Special Section: Vancouver Olympics

When it comes to marketing, a memorable back-story helps. Snowboarder Shaun White has a great story, recovering from a congenital heart defect and two open heart surgeries as a child to become the halfpipe king.

Photos: Shaun White

And 32-year-old veteran skier Bode Miller won three medals four years after getting shut out in Torino and weathering accusations of too much partying and not enough practice

"I don't know of one athlete who did more over two weeks to change the public perception," sports marketing expert Jesse Derris said of Miller.

But attention to these once-every-four-years events is still fleeting. The only Winter Olympic athletes who seem assured of long-lasting fame and the money that goes with it are figure skaters, like 1998 gold medalist Tara Lipinski.

"I don't know, it was easy for me," Lipinski said. "I just knew I wanted to go into professional ice skating, and so I just wanted to learn everything I could, since I was a newbie."

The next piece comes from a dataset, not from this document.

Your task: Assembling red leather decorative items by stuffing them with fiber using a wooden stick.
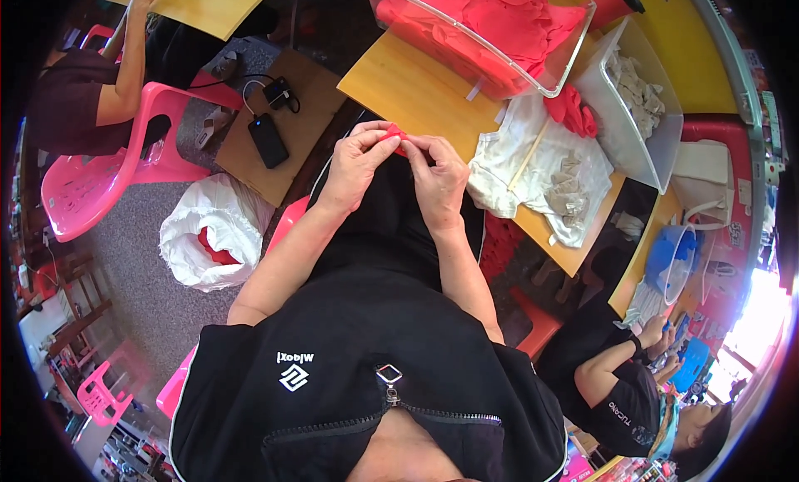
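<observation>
Centrally, red piece (394,134): small and soft-looking, sat between the fingertips of both hands, just above the middle of the frame; its full shape was hidden by the fingers.
Left hand (354,161): closed in a pinch, thumb and forefinger on the left part of the red piece.
Right hand (439,170): likewise closed in a pinch, thumb and fingers on its right part; fingertips of the two hands nearly met.
Yellow table (416,74): ran from top centre toward the right, beyond the right hand.
See-through bin (556,91): stood at top right, heaped with red fabric pieces (499,32).
Second bin (659,161): stood to the right of the first, tilted in view, and held pale pieces (637,91).
White cloth (503,153): lay on the yellow table near the right hand; a thin stick (528,157) rested across it, and a red bunch (574,116) lay at its upper edge.
White sack (187,232): stood open on the floor, left of centre, with red material inside.
Black device (267,141): lay on a brown board (237,161), upper left, cable attached.
Co-workers: one person sat at upper left, another at lower right.
</observation>
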A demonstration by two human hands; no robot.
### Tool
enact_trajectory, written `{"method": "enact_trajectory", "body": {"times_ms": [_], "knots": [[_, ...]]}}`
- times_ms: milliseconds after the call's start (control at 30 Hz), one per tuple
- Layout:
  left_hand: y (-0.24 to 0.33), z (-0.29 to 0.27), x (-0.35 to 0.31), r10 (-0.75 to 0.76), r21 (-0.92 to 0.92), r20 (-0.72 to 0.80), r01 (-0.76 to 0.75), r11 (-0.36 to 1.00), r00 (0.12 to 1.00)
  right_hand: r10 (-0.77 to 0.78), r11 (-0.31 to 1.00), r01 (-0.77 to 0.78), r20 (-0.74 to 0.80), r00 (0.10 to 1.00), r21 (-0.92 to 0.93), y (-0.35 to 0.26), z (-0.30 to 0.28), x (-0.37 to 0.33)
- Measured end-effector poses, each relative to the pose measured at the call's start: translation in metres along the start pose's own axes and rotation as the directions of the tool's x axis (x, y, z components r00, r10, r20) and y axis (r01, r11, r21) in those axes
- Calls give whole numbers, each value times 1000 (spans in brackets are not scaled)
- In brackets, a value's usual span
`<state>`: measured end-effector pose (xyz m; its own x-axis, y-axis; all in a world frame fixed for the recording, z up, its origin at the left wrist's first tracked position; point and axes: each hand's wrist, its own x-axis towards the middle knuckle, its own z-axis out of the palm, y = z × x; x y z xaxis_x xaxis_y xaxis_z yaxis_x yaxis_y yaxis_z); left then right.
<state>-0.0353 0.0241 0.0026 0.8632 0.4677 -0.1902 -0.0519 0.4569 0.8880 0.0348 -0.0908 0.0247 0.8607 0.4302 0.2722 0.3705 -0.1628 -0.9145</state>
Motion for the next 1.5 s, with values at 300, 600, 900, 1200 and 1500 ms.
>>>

On the other end of the spectrum is cross-country skier Caitlin Compton. Her sport doesn't attract high numbers or big endorsements. She splits her time between training and cultivating grass-roots support on her Web site.

"Right now, I'm in that middle ground where I just have to kind of accept the fact that it's not going to be easy and that, you know, I have to live and be creative with how I afford my apartment and what kind of car I drive and the fact that probably most of my net worth is in skis and boots," Compton said.

But, she said, "I've never been interested in making any kind of fortune from my sport."

For athletes, the dream endures - whether it generates gigantic dollars signs or not.